# Braided lines



## Tango (Jan 13, 2018)

Venomthirst said:


> Yea but the hot t is the wrong way... look at the stress on that supply line...
> 
> *also... braided supply lines for dish washers have been known to explode... do I use them yes but copper tubing is better....*
> 
> ...


It's the National code but they modified some stuff for this province. So it's mixed.


I've never seen a dishwasher braided line explode. Do you know what caused it? I know cleaning products under a sink will corrode the braids. I've replaced a few because they started to fray and I tell my customers not to store products there and I give them an article to read.


----------



## OpenSights (Mar 23, 2015)

Tango said:


> It's the National code but they modified some stuff for this province. So it's mixed.
> 
> 
> I've never seen a dishwasher braided line explode. Do you know what caused it? I know cleaning products under a sink will corrode the braids. I've replaced a few because they started to fray and I tell my customers not to store products there and I give them an article to read.


I’ve seen two braided dishwasher supplies fail. Both were at the 3/8 nuts. One serves as my line for flushing out stops that get buildup in them.


----------



## Venomthirst (Jun 20, 2018)

The one I seen burst in the middle... talking about supply lines... guy was getting black oily gunk throughout his house.. on hot side... turns out rubber in supply hoses going to hot water tank were breaking down causing this stuff to go everywhere.. just cut them out and replaced with copper... put a sediment faucet cold inlet and hot outlet ... flushed out the tank and water lines... got it to near none in the time I was there.. just incase you come across it..

I put the sediments in incase I'd have to use vinegar or citric to flush out the whole system

Also read fine print on supply lines they say change every 12 years


----------



## Venomthirst (Jun 20, 2018)

One for Tango Pour vous

One for everyone else


----------



## Tango (Jan 13, 2018)

I checked my van and I have 4 different brands. None of them say to replace them after 12 years. Only one stated a guarantee against defects for 25 years.

I wonder if in Ontario they have stricter rules about those or maybe they are cheaper??


.


----------



## OpenSights (Mar 23, 2015)

I’ve only seen three braided lines go bad and leak that weren’t touched. I’ve had them go bad because Hercules first installed it and shredded the gasket, sediment buildup, someone kinked it so bad it can’t be saved.

The three that did leak on their own were two dishwashers both were under the dishwashers leading me to suspect due to stress on it during installation along with time of the stress. But I can’t prove that, both were yanked before I got there.

The third was a stool supply that froze and burst.


----------



## Venomthirst (Jun 20, 2018)

Who knows man... but the one I took the pic of was a brass craft aswell usually the better quality product I guess... 

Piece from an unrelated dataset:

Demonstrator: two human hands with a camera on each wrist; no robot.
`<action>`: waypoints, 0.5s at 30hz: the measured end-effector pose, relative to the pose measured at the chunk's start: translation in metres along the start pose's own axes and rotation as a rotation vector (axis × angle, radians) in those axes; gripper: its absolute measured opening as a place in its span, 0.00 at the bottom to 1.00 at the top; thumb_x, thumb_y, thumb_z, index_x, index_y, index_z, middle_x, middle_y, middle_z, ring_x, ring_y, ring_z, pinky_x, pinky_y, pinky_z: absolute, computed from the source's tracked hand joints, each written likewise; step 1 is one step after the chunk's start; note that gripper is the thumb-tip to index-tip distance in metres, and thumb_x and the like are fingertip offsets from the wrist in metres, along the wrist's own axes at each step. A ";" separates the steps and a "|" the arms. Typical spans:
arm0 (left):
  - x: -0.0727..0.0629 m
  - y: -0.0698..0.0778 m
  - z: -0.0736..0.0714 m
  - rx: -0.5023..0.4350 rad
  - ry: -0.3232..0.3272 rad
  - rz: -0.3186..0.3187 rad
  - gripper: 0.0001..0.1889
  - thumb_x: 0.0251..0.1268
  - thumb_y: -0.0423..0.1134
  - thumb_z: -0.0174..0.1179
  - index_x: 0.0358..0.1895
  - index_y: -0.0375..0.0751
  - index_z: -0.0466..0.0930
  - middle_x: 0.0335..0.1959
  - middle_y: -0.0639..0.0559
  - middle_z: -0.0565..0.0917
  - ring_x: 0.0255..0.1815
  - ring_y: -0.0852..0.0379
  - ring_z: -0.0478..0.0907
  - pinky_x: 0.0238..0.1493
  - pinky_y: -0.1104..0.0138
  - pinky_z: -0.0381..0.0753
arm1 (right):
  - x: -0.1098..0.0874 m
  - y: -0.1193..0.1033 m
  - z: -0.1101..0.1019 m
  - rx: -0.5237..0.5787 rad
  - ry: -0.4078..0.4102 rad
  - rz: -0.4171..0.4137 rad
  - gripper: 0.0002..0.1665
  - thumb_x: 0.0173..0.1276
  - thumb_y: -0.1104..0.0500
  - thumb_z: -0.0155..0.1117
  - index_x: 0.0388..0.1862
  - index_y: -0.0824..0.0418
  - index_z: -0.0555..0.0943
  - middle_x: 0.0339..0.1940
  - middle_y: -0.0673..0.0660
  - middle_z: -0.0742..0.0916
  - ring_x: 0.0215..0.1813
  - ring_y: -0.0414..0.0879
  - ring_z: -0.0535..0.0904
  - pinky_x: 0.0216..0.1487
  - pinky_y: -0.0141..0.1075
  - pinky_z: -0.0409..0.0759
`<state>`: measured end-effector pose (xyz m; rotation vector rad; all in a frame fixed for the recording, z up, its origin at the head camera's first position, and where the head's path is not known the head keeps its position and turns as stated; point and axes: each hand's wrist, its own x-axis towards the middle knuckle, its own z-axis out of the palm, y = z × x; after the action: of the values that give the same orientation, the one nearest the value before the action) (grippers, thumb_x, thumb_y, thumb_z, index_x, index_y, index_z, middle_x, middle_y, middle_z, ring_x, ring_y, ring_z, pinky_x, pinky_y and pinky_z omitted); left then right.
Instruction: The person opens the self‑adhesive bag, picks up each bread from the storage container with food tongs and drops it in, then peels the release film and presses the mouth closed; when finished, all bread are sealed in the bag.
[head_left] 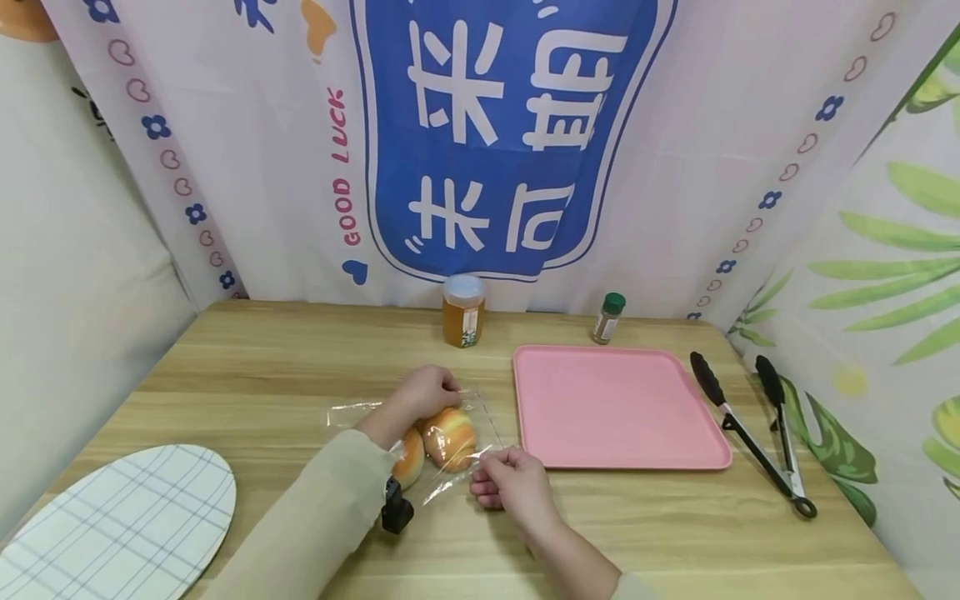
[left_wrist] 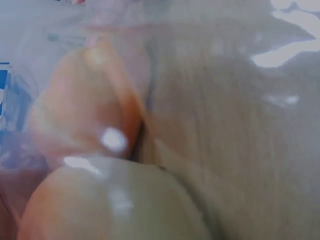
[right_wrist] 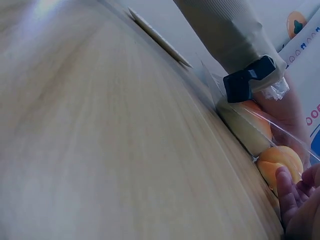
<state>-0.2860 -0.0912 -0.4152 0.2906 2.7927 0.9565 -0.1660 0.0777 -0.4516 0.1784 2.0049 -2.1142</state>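
A clear plastic bag (head_left: 480, 417) lies on the table with two bread rolls inside. The right-hand bread roll (head_left: 450, 439) is golden with pale stripes; the other bread roll (head_left: 408, 458) sits against it, partly behind the left forearm. At the bag's far right corner, my left hand (head_left: 423, 394) pinches the plastic film. My right hand (head_left: 517, 487) pinches the near edge of the same end, thumb against fingers. Through shiny film, the left wrist view shows both rolls, blurred, one bread roll (left_wrist: 115, 200) closest. In the right wrist view, the right hand's fingers (right_wrist: 286, 192) are beside a roll.
A pink tray (head_left: 618, 408) lies right of the bag, with black-handled tongs (head_left: 757, 450) beyond it. Behind stand a honey-coloured jar (head_left: 462, 321) and a green-capped spice bottle (head_left: 607, 321). An oval checked board or mat (head_left: 127, 521) lies at the left on the wooden table (head_left: 300, 350).
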 end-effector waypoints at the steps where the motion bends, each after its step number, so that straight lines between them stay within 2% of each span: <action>1: -0.001 -0.002 0.000 -0.006 0.010 0.004 0.06 0.60 0.38 0.63 0.34 0.39 0.83 0.33 0.49 0.85 0.34 0.56 0.77 0.40 0.65 0.80 | 0.000 0.000 0.001 -0.001 -0.001 0.000 0.09 0.70 0.62 0.58 0.36 0.68 0.76 0.25 0.52 0.86 0.25 0.38 0.83 0.29 0.29 0.86; 5: -0.002 -0.009 -0.004 -0.088 0.059 0.004 0.07 0.66 0.38 0.60 0.36 0.38 0.82 0.35 0.47 0.84 0.36 0.54 0.77 0.42 0.64 0.80 | 0.002 -0.001 0.002 -0.013 0.010 -0.007 0.07 0.69 0.63 0.58 0.36 0.69 0.76 0.25 0.54 0.86 0.25 0.38 0.83 0.29 0.29 0.86; 8: -0.007 -0.012 -0.009 -0.195 0.100 -0.024 0.08 0.69 0.38 0.58 0.39 0.36 0.81 0.37 0.45 0.85 0.38 0.53 0.79 0.41 0.65 0.81 | 0.005 -0.005 -0.001 -0.046 0.046 -0.053 0.07 0.68 0.65 0.58 0.38 0.70 0.77 0.27 0.56 0.87 0.26 0.38 0.83 0.31 0.30 0.87; 10: -0.012 -0.013 -0.014 -0.290 0.131 -0.048 0.08 0.70 0.38 0.57 0.40 0.35 0.80 0.38 0.44 0.85 0.39 0.54 0.80 0.40 0.67 0.81 | 0.009 -0.010 -0.005 -0.075 0.080 -0.108 0.07 0.67 0.66 0.59 0.39 0.72 0.77 0.28 0.58 0.88 0.27 0.38 0.83 0.33 0.32 0.88; 12: -0.018 -0.012 -0.019 -0.427 0.151 -0.070 0.08 0.71 0.38 0.56 0.41 0.35 0.78 0.38 0.43 0.85 0.39 0.55 0.80 0.40 0.68 0.81 | 0.012 -0.017 -0.011 -0.108 0.120 -0.177 0.07 0.66 0.67 0.59 0.39 0.73 0.78 0.29 0.60 0.88 0.27 0.38 0.83 0.34 0.34 0.89; 15: -0.031 -0.007 -0.027 -0.579 0.196 -0.054 0.09 0.73 0.37 0.54 0.44 0.34 0.77 0.41 0.41 0.86 0.40 0.56 0.83 0.44 0.66 0.83 | 0.015 -0.031 -0.021 -0.146 0.162 -0.272 0.06 0.66 0.68 0.59 0.38 0.73 0.77 0.29 0.63 0.87 0.27 0.40 0.83 0.34 0.34 0.88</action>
<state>-0.2635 -0.1202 -0.3953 0.0371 2.5085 1.7909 -0.1894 0.0988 -0.4265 0.0563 2.3894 -2.1560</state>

Let's see if we can get some state side fellows to chime in and we will see... 

I'll stop by the depot on my way home and take a pic of the ones there

I've seen toilet supply's sheer off at the plastic nut plenty of times... the one I did see where dishwasher it burst in middle... not to say someone kinked it before hand years back


----------



## Tango (Jan 13, 2018)

I have only 2 brasscraft speedways left and I just want to toss them out. Once tight you think your'e done. Nope, there's a lot of play and you got to crank on them more and it feels like cross thread but no. Complete crap.


----------



## Venomthirst (Jun 20, 2018)

It's all junk bud... Chinese scrap turned into parts for our plumbing system


----------



## Debo22 (Feb 15, 2015)

I’ve only seen the water heater braided lines burst, I think both times were right in the middle of the line.


----------



## OpenSights (Mar 23, 2015)

Debo22 said:


> I’ve only seen the water heater braided lines burst, I think both times were right in the middle of the line.


Those are approved here, but usually only handyhacks use them.

IIRC, California code says water and gas lines cannot be ridged.


----------



## Debo22 (Feb 15, 2015)

OpenSights said:


> Those are approved here, but usually only handyhacks use them.
> 
> IIRC, California code says water and gas lines cannot be ridged.


True, I think homeowners use the steel braided water heater lines. I use the stainless steel corrugated flex lines.


----------



## OpenSights (Mar 23, 2015)

Debo22 said:


> True, I think homeowners use the steel braided water heater lines. I use the stainless steel corrugated flex lines.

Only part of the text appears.